That's all there is, folks! It's this brutal minimalism which means
you can use telnet as a gopher client with only mild discomfort.

Let's bump the complexity up a bit! What does an HTTP request look
like? The simplest valid one would be:

----------
GET /~solderpunk/phlog/protocol-pondering-intensifies.txt HTTP/1.0<CR><LF>
<CR><LF>
----------

UPDATE 17/06/2019: Thanks to Mastodon user @[email protected] for
pointing out that I had originally standards non-compliant HTTP/1.1
requests in these posts!

What's the extra baggage here? The "GET" is called a HTTP method, and
tells the server that we want to, well, get the document at the
specified path, as opposed to, e.g. upload something new there or
delete something which is already there. This is actually another
real, core protocol-level difference between HTTP and Gopher - gopher
is a strictly consumption-oriented protocol. It's for reading, not
writing. You may have seen gopher guestbooks around the place, and
surely those involve writing? It's a clever hack using gopher's
search functionality. From the point of view of the protocol, you're
actually "searching" for your guestbook comment, and the server just
does something decidedly non-searchlike with your (256 char or less)
query. There's also Alex Schroeder's Oddmuse wiki server[1] which has
a gopher mode using a non-standard item type to allow writes. But I'm
getting off track, back to the HTTP request! After the "GET", there's
the path, no different to gopher, really. Finally, the "HTTP/1.0" is
a protocol version number, it tells the server we're using HTTP 1.0
and not a later or earlier version. This information is useful if a
protocol changes substantially over its lifetime. If the protocol is
fixed in stone, then it's dead weight. Why the blank second line,
containing only <CR><LF>? The above is the simplest possible HTTP
request, but you can add a lot of extra optional stuff, in the form of
"headers". Because you can add as few or as many headers as you like,
the number of lines in an HTTP request is variable, and so a blank
line is needed to unambiguously end the request. A slightly fancier
request might look like this:

----------
GET /~solderpunk/phlog/protocol-pondering-intensifies.txt HTTP/1.0<CR><LF>
If-Modified-Since: Wed, 12 Jun 2019 01:02:03 GMT
Accept-Language: en-US, de
<CR><LF>
----------

This request has two headers, and it says "Send me this phlog post,
but only if it's changed since the last time I fetched it a few days
ago (if it hasn't changed, I'll use my cached copy), and only if you
have a version in US English or German". This is still a *very*
minimal HTTP request. A modern browser like Firefox or Chrome will
probably jam at least a dozen headers into a typical request.

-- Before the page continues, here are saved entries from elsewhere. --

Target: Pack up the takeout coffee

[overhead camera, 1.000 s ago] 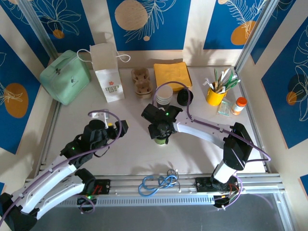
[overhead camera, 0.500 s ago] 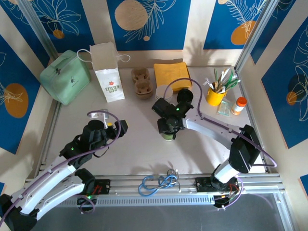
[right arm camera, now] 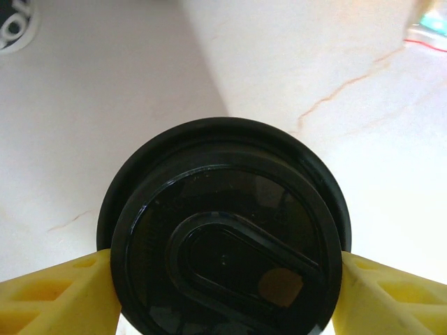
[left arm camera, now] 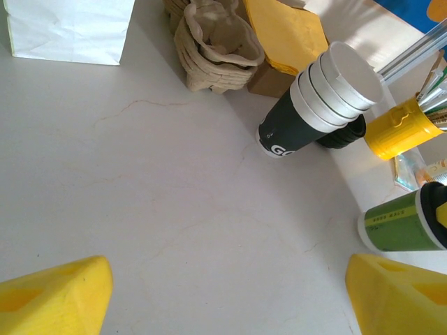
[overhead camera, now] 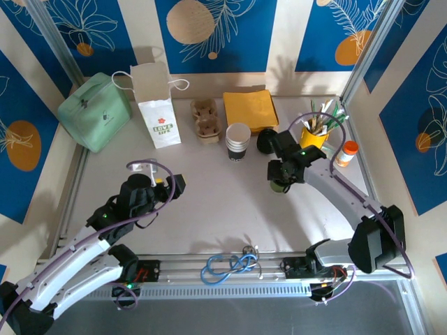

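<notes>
The takeout coffee cup [overhead camera: 281, 185], green with a black lid [right arm camera: 223, 244], is gripped at its top by my right gripper [overhead camera: 283, 176], right of the table's middle. Its yellow fingers [right arm camera: 56, 296] press both sides of the lid. The same green cup [left arm camera: 399, 227] shows at the right edge of the left wrist view. The white paper bag [overhead camera: 155, 105] stands upright and open at the back left, and the cardboard cup carrier [overhead camera: 205, 117] lies to its right. My left gripper [overhead camera: 170, 187] hovers open over bare table at the front left, with nothing between its fingers [left arm camera: 59, 293].
A stack of dark paper cups [overhead camera: 237, 142] stands in the back middle, black lids [overhead camera: 266, 142] next to it. Behind lie yellow napkins [overhead camera: 250, 108]. A yellow utensil holder [overhead camera: 312, 138] and an orange-capped bottle [overhead camera: 346, 153] stand at the right, a mint lunch bag [overhead camera: 94, 112] at the far left.
My right arm has carried the green cup from the table's middle to the right, uncovering the cup stack. The left arm has not moved.
</notes>
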`<state>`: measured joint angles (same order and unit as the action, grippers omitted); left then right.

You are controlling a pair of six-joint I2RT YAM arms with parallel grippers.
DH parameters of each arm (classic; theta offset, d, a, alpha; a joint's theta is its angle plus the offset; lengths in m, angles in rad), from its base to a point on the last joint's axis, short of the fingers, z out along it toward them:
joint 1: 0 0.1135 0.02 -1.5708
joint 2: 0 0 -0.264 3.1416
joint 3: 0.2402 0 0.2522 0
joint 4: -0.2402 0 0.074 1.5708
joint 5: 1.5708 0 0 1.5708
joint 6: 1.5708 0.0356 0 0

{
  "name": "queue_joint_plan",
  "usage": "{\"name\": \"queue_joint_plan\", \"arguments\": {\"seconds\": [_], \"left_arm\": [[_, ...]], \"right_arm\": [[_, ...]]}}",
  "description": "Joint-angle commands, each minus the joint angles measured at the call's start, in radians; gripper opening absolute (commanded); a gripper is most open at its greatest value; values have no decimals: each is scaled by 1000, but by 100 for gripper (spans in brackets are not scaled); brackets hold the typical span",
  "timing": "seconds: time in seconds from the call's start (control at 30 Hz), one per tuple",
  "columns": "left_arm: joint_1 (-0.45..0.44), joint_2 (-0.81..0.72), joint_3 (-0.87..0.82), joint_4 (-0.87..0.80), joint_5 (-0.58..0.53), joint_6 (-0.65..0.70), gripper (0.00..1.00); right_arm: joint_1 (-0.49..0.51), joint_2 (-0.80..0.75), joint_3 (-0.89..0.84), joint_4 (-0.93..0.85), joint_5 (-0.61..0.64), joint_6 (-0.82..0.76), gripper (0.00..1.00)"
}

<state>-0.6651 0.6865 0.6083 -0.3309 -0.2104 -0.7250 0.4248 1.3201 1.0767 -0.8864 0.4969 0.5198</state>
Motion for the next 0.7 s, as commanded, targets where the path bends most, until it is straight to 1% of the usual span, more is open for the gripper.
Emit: {"name": "queue_joint_plan", "arguments": {"seconds": [0.0, 0.23, 0.57, 0.67], "left_arm": [[12, -2, -7, 9, 17, 2, 86], [13, -5, -16, 13, 23, -5, 86], [15, -2, -19, 20, 25, 5, 86], [17, -4, -17, 18, 25, 7, 86]], "right_arm": [[-52, -29, -3, 51, -23, -31, 71], [-220, 64, 72, 27, -44, -31, 71], [-365, 153, 165, 22, -17, -58, 71], [-407, 177, 182, 26, -72, -77, 71]]}}
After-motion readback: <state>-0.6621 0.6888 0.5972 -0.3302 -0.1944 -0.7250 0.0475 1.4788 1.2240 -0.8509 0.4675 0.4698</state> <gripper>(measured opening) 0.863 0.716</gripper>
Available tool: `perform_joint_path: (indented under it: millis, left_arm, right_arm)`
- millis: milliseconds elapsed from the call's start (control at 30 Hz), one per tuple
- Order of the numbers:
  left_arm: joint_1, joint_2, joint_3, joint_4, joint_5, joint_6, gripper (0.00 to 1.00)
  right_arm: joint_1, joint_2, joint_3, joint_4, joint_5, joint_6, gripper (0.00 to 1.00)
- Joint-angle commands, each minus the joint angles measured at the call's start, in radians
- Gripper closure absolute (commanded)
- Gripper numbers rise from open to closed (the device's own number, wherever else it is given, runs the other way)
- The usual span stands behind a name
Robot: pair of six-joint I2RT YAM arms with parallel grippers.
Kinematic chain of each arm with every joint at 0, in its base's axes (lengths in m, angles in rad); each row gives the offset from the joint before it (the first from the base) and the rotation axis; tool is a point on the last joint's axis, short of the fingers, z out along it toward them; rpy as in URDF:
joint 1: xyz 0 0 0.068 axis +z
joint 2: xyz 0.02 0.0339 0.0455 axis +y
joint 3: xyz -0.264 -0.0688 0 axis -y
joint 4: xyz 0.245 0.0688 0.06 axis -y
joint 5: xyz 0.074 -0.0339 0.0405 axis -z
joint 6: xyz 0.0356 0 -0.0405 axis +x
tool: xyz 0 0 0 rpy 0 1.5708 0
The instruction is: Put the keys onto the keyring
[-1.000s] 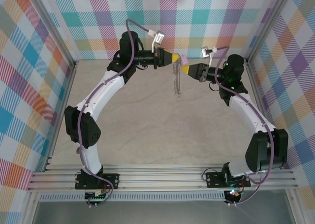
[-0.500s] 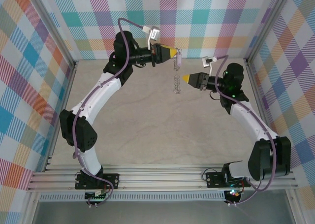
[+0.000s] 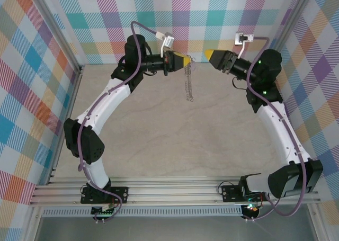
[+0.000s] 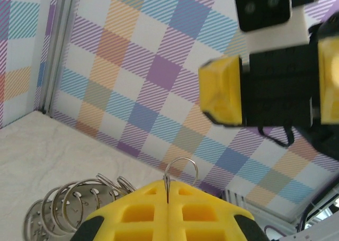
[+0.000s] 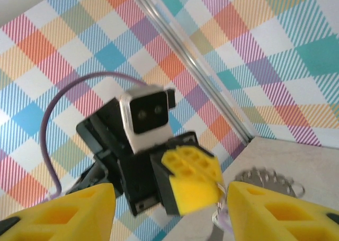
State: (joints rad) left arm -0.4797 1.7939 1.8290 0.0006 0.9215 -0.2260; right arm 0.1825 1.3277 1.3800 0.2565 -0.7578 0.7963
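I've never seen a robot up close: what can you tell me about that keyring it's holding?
The keyring is a thin grey metal hoop hung with many small silvery rings. The left gripper is shut on its wire at the top, so it dangles from it like a chain, edge-on from above, near the back wall. The open right gripper stands apart from it.

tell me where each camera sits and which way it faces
top external: above, behind the bases, looking down at the table; both arms show
left wrist: on the left arm, facing the right gripper; own left gripper pinches the keyring
right wrist: faces both of those; own fingers spread
shared: both wrist views show the keyring
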Motion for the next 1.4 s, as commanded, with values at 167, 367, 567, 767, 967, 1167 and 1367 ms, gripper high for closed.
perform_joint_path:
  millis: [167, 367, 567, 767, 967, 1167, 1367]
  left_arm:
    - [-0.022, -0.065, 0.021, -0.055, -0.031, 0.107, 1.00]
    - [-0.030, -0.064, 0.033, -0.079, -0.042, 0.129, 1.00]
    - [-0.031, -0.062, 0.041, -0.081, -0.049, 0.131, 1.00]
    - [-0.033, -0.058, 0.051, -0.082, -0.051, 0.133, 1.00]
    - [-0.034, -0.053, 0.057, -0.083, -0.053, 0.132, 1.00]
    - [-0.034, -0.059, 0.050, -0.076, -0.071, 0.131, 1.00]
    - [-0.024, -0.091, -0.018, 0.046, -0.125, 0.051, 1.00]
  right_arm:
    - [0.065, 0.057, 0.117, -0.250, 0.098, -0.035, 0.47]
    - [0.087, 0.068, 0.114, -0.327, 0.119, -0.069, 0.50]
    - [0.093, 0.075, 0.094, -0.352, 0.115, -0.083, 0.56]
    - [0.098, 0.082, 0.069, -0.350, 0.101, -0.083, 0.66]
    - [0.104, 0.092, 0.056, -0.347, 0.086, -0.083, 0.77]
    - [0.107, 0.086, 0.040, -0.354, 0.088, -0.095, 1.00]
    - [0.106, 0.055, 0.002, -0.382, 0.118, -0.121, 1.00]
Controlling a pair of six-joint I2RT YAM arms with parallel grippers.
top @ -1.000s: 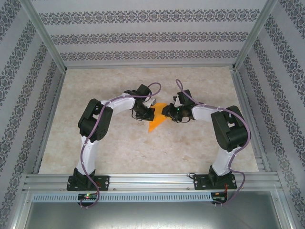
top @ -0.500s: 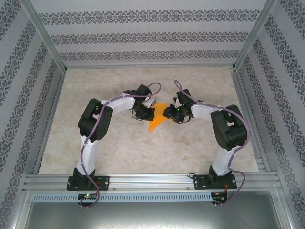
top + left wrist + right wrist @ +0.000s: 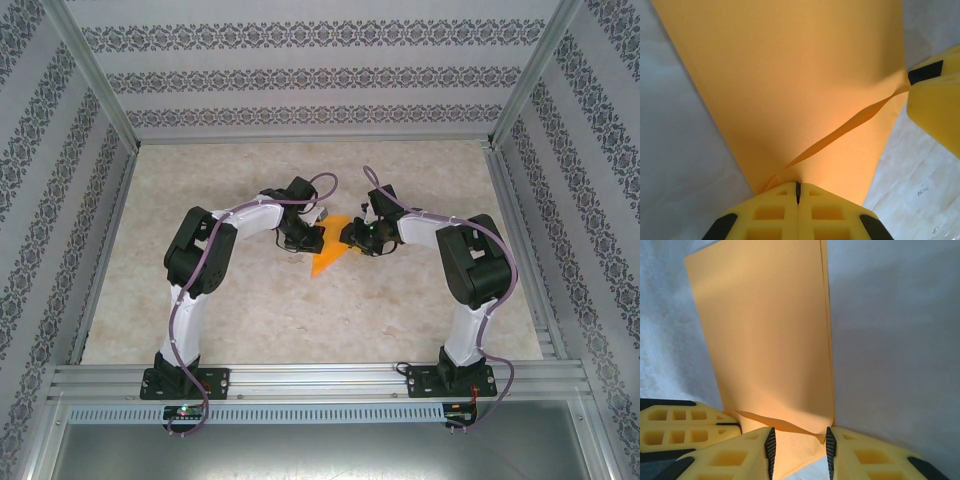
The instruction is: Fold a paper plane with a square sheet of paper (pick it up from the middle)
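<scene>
Centre of the table (image 3: pixel 250 310): both arms reach in toward each other, and the orange sheet of paper (image 3: pixel 328 255) sits between them, partly folded, its pointed end toward the near edge. Left gripper (image 3: pixel 798 186) is clenched tight on one edge of the sheet, fingers pressed together, with a raised ridge running across the paper from that pinch. Right gripper (image 3: pixel 800 437) has its fingers apart, a buckled flap of the sheet between them; the pads seem to touch it, but I cannot tell whether they truly grip.
</scene>
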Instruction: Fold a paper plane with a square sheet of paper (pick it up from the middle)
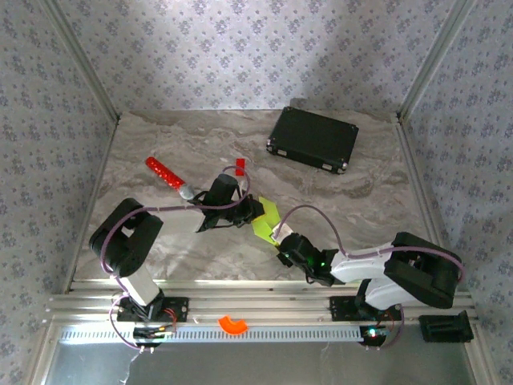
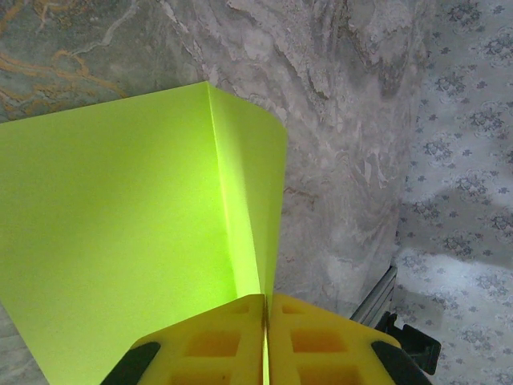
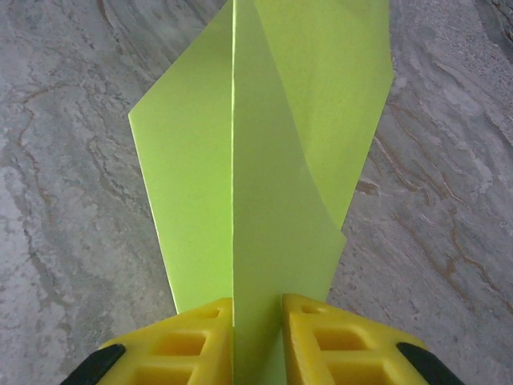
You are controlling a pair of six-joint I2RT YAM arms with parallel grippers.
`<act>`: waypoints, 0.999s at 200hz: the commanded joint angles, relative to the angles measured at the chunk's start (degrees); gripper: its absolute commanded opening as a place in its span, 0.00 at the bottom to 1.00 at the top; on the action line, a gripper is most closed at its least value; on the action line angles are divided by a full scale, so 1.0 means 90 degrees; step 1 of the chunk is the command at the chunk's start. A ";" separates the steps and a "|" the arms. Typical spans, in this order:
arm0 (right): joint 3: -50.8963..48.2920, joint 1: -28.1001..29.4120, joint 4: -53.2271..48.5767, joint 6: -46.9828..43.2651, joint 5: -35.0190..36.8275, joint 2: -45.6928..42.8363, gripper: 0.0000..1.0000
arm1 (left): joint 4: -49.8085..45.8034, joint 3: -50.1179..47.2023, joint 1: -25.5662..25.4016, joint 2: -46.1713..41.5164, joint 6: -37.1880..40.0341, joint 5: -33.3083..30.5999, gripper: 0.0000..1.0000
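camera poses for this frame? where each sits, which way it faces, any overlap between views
Top external: fixed above and behind the bases, looking down on the table; left arm and right arm show.
Left wrist: on the left arm, looking along the left tool, shut on the paper sheet; its fingers at bottom.
Right wrist: likewise along the right tool, sheet between its fingers, table beyond.
Shared: all three see the sheet.

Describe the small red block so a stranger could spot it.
Start at the black case at the table's far right and look left. The small red block lies there, toward the middle. Unlike the long red stick farther left, it is short and squarish.
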 commanded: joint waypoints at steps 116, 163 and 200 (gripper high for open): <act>-0.0011 -0.0474 0.0313 0.0836 -0.1076 0.0009 0.03 | -0.0541 -0.0086 0.0042 -0.0520 0.0037 -0.0794 0.37; 0.0192 -0.1042 0.0533 0.1036 -0.2116 0.0425 0.05 | -0.1139 -0.0468 0.0222 -0.1315 0.0027 -0.1517 0.47; 0.0356 -0.1170 0.0653 0.1319 -0.2522 0.0913 0.06 | -0.1272 -0.0583 0.0259 -0.1547 0.0052 -0.1578 0.47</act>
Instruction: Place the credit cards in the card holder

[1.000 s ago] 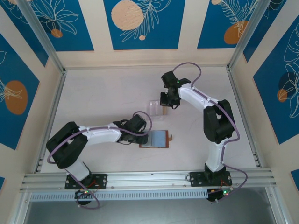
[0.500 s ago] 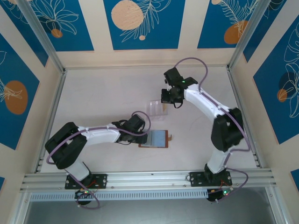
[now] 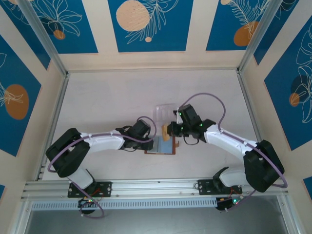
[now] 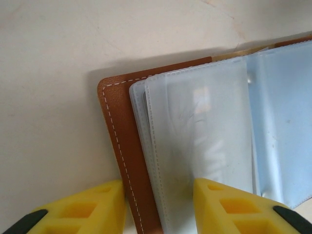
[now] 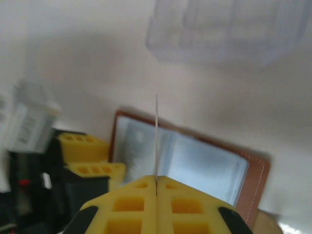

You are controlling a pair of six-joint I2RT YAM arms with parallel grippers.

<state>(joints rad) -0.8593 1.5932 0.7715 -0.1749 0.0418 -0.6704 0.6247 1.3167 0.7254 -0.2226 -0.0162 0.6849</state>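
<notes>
The left gripper sits low on the table, at the left end of the card holder. Its jaws stand apart. One yellow finger is on the bare table just outside the brown cover, and the other rests over the clear sleeves, so the cover's stitched edge lies between them. Nothing is pinched between the jaws. The card holder lies open and flat near the near edge of the table, about midway along it, with the grey-blue pocketed inside facing up and a small brown tab at its right end. Just above the holder's far side, one tan card is held clear of the table. The right wrist view shows this card edge-on as a thin upright line over the open sleeves. Whether the card's tip touches the holder cannot be told. The right gripper has its jaws closed flat on the card, gripping its lower part. A clear plastic box stands just beyond the card, toward the middle of the table and apart from the holder.
</notes>
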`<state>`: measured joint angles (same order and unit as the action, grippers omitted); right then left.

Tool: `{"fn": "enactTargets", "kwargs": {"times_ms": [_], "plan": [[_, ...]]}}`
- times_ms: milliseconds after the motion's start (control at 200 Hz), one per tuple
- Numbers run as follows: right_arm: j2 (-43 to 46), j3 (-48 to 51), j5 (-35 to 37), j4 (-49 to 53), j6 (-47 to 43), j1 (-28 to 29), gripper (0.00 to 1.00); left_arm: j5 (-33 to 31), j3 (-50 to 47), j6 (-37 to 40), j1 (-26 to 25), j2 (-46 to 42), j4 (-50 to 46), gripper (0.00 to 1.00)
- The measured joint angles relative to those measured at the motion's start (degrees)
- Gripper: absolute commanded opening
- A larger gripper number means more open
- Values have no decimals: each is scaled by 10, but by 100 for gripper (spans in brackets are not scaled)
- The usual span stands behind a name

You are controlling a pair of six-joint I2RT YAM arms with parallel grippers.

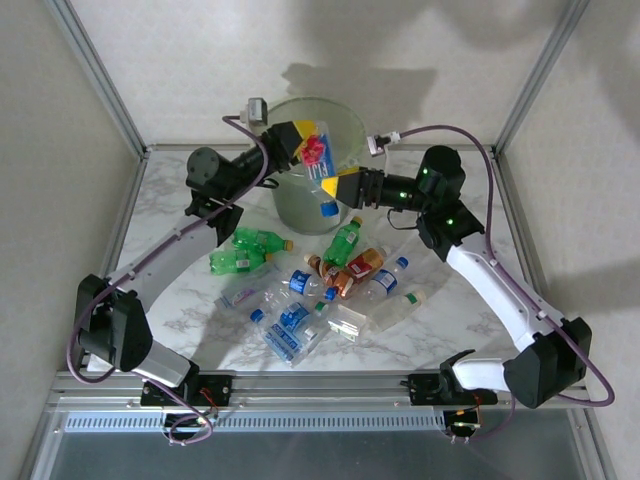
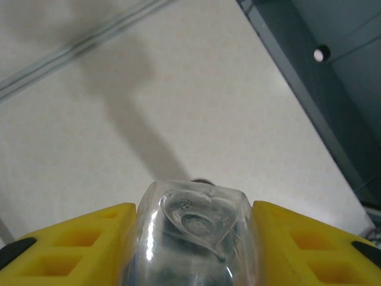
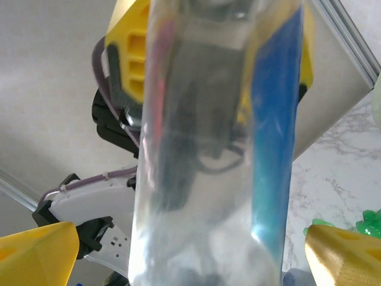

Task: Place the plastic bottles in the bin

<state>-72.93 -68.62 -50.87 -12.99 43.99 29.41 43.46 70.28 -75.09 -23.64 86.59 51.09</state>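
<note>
Translucent pale-green bin [image 1: 352, 125] stands at far centre of the table [image 1: 190, 310], as seen from behind the arm bases.

**Top view**
- L gripper [image 1: 305, 140] is over the bin mouth, pinching the held bottle [image 1: 316, 152] (clear, red/blue label).
- Bottle long axis runs far-to-near in this view. The blue cap end is nearest me, at the bin's near wall. Inside or in front: cannot tell.
- R gripper [image 1: 338, 190] sits just beside that cap end, reaching in from the right.
- Loose bottles [image 1: 300, 315], approx. a dozen, lie heaped on the table between bin and arm bases.

**L wrist view**
- Both yellow fingers [image 2: 77, 238] press on the sides of the clear bottle, no gap visible.
- The moulded base faces away from the camera.

**R wrist view**
- Bottle body crosses the frame top to bottom.
- R fingers [image 3: 36, 253] are spread wide at the lower corners, w/ a clear gap each side and no contact.

**Judgement**
- Relation that matters: the bin lies directly below the L-held bottle. L arm is the nearer one and has the grip.
- Next move prob. needs R to back off to the right, then L to spread its fingers w/ the bottle axis inside the rim.
- Risk: the cap end catches the near rim and the bottle tips out.
</note>
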Motion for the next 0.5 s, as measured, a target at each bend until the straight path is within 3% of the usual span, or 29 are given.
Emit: {"fn": "enactTargets", "kwargs": {"times_ms": [350,501], "plan": [[7,15,33,18,-15,33,66,-35,-8,-36,5,2,26,43],[7,15,45,27,-24,35,61,-44,-15,-41,10,1,32,43]]}}
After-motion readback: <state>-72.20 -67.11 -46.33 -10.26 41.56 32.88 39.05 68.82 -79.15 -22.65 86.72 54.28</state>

What's wrong with request headers? Well, there is nothing
fundamentally wrong with them. A lot of the headers in HTTP are
related to caching, and caching is neither dumb nor evil. If all
your content is small and it changes rarely then caching is totally
unnecessary, but for a fully general purpose protocol it makes sense.
I don't think there is any need for caching in gopher, and I don't
advocate adding it to a hypothetical new protocol to sit somewhere
"between gopher and the web". The language preference thing seems
like a nice idea, but in practice I've never seen it actually used.
Every multilingual website I've ever visited makes you play "hunt the
tiny flag icon" to change the language, so in reality its more dead
weight. A lot of HTTP headers fall into these categories: genuinely
useful stuff for a sufficiently aspirational protocol, or
good intentions which are rarely used in practice.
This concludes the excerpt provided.